The researchers bought Knox brand gelatin at a local supermarket and dissolved it in the solution with the bacteria. When they poured the mixture into molds and cooled it in a refrigerator, the gelatin formed its bonds — “just like when you make Jell-O,” Dr. Srubar said. The gelatin provided more structure, and worked with the bacteria to help the living concrete grow stronger and faster.
After about a day, the mixture formed concrete blocks in the shape of whatever molds the group used, including two-inch cubes, shoe box-size blocks and truss pieces with struts and cutouts. Individual two-inch cubes were strong enough for a person to stand on, although the material is weak compared to most conventional concretes. Blocks about the size of a shoe box showed potential for doing real construction.
“The first time we made a big structure using this system, we didn’t know if it was going to work, scaling up from this little-bitty thing to this big brick,” said Chelsea Heveran, a former postdoc with the group — now an engineer at Montana State University — and the lead author of the study. “We took it out of the mold and held it — it was a beautiful, bright green and said ‘Darpa’ on the side.” (The mold featured the name of the project’s funder.) “It was the first time we had the scale we were envisioning, and that was really exciting.”
When the group brought small samples to a regular review meeting with officials from Darpa, they were impressed, Dr. Srubar said: “Everyone wanted one on their desk.”
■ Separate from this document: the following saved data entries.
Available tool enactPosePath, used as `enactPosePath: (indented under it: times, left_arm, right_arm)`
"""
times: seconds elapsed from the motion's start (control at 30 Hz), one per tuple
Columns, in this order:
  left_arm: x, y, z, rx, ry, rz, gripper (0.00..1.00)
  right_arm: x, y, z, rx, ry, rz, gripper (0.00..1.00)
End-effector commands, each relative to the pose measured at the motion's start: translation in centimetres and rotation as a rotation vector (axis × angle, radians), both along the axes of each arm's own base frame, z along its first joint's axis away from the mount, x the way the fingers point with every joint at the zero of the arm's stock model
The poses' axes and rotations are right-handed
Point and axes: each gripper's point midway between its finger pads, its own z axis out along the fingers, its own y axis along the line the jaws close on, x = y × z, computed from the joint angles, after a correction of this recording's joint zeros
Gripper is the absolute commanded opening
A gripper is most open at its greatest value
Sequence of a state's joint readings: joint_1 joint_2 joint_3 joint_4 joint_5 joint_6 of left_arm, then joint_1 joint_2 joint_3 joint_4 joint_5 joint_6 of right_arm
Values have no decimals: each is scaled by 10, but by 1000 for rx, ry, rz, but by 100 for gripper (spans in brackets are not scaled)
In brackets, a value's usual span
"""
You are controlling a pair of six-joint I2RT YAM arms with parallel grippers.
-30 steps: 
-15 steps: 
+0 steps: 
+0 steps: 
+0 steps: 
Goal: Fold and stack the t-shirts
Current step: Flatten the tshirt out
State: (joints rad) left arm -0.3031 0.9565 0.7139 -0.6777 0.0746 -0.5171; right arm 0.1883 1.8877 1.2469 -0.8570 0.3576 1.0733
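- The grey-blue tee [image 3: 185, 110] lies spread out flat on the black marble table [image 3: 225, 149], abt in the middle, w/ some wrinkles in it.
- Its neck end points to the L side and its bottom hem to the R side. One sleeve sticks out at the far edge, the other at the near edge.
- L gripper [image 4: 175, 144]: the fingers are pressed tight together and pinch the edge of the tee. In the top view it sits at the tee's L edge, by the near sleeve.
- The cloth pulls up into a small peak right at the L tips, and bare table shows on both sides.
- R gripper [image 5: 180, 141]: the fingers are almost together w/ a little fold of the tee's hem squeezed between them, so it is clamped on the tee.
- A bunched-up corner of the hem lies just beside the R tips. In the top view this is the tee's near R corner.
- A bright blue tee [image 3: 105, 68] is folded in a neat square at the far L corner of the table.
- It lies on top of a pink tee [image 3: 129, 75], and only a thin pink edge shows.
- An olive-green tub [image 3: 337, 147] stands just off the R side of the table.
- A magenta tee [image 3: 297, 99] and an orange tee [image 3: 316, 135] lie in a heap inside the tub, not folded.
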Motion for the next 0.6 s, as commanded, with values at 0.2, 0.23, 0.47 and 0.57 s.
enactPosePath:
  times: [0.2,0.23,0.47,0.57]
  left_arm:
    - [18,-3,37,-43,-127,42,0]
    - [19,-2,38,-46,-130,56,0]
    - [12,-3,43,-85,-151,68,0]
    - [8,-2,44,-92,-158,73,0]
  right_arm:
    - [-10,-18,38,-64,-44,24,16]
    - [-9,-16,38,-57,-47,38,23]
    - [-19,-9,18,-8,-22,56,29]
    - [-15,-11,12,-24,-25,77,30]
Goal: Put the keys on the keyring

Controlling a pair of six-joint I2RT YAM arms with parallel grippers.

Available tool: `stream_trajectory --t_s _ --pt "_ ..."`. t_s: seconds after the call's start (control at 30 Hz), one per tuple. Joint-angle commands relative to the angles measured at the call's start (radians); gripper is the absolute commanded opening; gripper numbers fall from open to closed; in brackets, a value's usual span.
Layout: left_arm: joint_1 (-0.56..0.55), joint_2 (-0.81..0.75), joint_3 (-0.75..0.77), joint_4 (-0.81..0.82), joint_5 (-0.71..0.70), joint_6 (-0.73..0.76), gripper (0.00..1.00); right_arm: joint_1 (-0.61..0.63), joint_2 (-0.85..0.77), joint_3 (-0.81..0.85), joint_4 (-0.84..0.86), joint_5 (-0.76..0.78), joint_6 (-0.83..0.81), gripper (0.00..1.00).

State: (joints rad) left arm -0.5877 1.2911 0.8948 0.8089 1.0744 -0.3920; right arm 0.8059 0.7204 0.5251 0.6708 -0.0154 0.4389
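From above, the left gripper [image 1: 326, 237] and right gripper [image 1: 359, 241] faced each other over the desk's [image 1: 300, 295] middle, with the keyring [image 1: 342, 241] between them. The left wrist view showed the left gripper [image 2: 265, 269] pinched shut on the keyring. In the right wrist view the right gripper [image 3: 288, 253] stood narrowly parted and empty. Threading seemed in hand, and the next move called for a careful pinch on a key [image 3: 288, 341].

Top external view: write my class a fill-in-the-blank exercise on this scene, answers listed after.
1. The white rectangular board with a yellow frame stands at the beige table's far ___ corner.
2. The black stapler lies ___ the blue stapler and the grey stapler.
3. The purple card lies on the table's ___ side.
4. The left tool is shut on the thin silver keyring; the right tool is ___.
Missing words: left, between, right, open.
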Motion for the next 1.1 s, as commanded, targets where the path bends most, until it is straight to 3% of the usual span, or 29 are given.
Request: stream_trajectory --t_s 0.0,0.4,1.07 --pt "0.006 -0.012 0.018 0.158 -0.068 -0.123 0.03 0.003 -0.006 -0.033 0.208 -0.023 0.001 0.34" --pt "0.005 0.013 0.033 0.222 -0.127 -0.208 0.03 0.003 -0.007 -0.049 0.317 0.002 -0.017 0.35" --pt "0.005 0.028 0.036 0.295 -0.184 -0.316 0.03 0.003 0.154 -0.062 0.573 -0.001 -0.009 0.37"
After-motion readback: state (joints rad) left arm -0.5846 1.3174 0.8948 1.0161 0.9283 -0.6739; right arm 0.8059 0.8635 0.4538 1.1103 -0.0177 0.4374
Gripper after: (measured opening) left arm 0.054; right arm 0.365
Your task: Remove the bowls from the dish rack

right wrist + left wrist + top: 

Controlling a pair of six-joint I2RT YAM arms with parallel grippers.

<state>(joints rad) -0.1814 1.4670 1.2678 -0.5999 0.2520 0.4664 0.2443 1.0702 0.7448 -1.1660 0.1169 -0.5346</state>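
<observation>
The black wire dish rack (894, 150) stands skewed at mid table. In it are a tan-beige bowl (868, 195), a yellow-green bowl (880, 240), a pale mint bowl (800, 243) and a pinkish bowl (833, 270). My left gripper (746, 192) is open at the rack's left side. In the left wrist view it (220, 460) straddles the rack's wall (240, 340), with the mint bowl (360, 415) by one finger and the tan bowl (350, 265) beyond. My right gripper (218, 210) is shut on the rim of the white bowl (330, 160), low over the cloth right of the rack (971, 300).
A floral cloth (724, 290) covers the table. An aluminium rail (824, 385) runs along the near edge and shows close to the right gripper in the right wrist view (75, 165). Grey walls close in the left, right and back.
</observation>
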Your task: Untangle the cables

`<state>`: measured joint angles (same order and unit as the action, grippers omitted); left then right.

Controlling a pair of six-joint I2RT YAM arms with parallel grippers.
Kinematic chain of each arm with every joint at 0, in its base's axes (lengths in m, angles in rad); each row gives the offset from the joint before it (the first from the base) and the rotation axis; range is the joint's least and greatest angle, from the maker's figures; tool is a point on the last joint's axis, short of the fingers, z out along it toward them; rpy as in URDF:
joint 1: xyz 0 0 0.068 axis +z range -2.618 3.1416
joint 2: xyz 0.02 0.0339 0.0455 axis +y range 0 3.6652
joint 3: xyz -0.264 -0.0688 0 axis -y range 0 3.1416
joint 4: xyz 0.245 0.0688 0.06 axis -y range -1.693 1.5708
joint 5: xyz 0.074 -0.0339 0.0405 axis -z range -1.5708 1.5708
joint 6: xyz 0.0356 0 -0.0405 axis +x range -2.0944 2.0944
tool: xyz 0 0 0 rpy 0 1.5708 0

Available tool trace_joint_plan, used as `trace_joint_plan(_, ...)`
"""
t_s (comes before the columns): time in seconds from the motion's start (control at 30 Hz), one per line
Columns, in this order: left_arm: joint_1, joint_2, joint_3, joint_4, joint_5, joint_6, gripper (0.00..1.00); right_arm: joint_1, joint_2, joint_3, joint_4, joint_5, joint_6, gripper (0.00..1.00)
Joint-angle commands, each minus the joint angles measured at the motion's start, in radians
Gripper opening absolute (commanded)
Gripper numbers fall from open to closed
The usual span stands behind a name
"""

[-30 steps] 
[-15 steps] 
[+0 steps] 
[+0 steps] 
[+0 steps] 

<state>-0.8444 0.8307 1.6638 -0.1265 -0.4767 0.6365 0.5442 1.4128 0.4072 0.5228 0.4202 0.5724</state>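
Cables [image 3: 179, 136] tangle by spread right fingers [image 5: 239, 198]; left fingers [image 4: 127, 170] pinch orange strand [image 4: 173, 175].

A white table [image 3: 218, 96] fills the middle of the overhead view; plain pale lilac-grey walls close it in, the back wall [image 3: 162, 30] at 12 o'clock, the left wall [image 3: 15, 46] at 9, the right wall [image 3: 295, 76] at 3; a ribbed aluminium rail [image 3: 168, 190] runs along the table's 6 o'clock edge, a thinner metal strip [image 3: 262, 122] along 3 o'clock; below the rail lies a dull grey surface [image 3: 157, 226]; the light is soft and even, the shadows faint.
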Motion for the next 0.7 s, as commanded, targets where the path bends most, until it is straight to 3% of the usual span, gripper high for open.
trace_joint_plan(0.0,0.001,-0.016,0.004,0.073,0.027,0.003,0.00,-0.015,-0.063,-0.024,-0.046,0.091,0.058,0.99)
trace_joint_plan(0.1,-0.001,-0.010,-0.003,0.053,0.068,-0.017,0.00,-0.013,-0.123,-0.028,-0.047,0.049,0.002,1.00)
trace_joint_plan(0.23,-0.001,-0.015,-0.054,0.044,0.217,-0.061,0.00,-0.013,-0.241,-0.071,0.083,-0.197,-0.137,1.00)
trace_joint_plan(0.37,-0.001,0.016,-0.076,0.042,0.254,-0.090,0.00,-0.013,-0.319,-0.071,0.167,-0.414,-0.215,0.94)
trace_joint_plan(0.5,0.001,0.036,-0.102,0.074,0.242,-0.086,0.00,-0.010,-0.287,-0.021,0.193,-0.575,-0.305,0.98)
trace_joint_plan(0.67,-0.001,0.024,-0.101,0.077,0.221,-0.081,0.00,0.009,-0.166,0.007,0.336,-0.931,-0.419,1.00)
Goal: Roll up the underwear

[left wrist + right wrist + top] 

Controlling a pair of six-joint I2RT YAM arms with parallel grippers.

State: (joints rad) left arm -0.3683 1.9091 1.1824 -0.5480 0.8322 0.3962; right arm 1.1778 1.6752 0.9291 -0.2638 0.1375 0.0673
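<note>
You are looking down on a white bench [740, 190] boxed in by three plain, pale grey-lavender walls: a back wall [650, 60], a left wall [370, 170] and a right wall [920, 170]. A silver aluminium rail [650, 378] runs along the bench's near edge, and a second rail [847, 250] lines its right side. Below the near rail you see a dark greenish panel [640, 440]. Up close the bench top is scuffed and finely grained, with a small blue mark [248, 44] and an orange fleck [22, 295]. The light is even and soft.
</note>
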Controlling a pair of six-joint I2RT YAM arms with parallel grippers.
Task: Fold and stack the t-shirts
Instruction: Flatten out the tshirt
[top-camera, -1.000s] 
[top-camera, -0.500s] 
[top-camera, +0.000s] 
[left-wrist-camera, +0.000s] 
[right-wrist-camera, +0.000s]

Stored in relatively dry air at room temperature, the blocks reach their maximum strength over the course of days, and the bacteria gradually begin to die out. But even after a few weeks, the blocks are still alive; when again exposed to high temperature and humidity, many of the bacterial cells perk back up.
The group can take one block, cut it with a diamond-tipped saw, place half back in a warm beaker with more raw materials, pour it in a mold, and begin concrete formation anew. Each block could thus spawn three new generations, yielding eight descendant blocks.
The Department of Defense is interested in using the reproductive ability of these “L.B.M.s” — living building materials — to aid construction in remote or austere environments. “Out in the desert, you don’t want to have to truck in lots of materials,” Dr. Srubar said.
The blocks also have the advantage of being made from a variety of common materials. Most concrete requires virgin sand that comes from rivers, lakes and oceans, which is running short worldwide, largely because of the enormous demand for concrete. The new living material is not so picky. “We’re not pigeonholed into using some particular kind of sand,” Dr. Srubar said. “We could use waste materials like ground glass or recycled concrete.”
The research team is working to make the material more practical by making the concrete stronger; increasing the bacteria’s resistance to dehydration; reconfiguring the materials so they can be flat-packed and easily assembled, like slabs of drywall; and finding a different kind of cyanobacteria that doesn’t require the addition of a gel.
Eventually, Dr. Srubar said, the tools of synthetic biology could dramatically expand the realm of possibilities: for instance, building materials that can detect and respond to toxic chemicals, or that light up to reveal structural damage. Living concrete might help in environments harsher than even the driest deserts: other planets, like Mars.
“There’s no way we’re going to carry building materials to space,” Dr. Srubar said. “We’ll bring biology with us.”